Зейдель повернул голову и невидящим взглядом поглядел на возмущающегося Краузе: - Дитрих, не трогай их. Я сам с ними разберусь...
- Ты, Курт, только не миндальничай с ними... В морду сразу, да прикладом, а потом уж разговаривай, - недовольно буркнул гауптман.
Но в морду не получалось: Третьяков стоял перед ним и даже его поднятые руки вверх излучали достоинство. Но самое главное глаза майора, насмешливо глядевшие на немецких офицеров. И в них не было страха - НИ КАПЛИ. Лишь снисходительный интерес. Точно также, открыто и с любопытством смотрел и солдат.
И увидев их глаза, Зейдель вдруг понял - ему нечего сказать этим двум русским, которые его не боялись.

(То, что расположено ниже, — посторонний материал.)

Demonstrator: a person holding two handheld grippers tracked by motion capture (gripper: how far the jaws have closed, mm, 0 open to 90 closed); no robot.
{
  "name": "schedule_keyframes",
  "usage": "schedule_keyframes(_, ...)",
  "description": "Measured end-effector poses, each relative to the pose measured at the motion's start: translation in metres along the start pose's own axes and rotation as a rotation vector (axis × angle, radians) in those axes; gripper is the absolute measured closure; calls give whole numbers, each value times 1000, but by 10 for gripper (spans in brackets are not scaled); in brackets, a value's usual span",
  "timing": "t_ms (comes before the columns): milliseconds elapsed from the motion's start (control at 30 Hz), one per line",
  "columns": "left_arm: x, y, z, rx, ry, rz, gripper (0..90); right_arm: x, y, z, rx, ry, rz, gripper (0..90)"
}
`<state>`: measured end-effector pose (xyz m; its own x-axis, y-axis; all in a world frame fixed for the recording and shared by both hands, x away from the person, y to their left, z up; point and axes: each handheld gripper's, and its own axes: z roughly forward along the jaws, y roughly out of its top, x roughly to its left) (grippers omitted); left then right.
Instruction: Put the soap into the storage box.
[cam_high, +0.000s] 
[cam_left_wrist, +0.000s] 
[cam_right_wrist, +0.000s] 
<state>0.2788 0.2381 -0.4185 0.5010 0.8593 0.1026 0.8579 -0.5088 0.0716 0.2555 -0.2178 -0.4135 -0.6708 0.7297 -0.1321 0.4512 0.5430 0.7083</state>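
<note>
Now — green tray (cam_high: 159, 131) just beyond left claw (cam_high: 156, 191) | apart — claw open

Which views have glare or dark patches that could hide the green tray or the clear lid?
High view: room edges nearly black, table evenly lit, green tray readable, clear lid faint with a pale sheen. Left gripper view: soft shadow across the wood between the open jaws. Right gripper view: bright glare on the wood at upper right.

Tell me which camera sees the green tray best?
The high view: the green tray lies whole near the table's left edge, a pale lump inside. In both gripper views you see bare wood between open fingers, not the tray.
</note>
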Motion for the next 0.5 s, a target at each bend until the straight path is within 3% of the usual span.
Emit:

Не боялись ни смерти, ни пыток, ни безвестности....
И ему вдруг расхотелось им вообще что то говорить. Но говорить надо было, нельзя было и терять лица перед другом Краузе и другими офицерами и солдатами, стоявшими вокруг и с любопытством ожидающих дальнейшего действа.
- Вот и встретились, майор Третьяков, - свысока и снисходительно произнёс Зейдель. - Долго ждал этой встречи. И вот она произошла.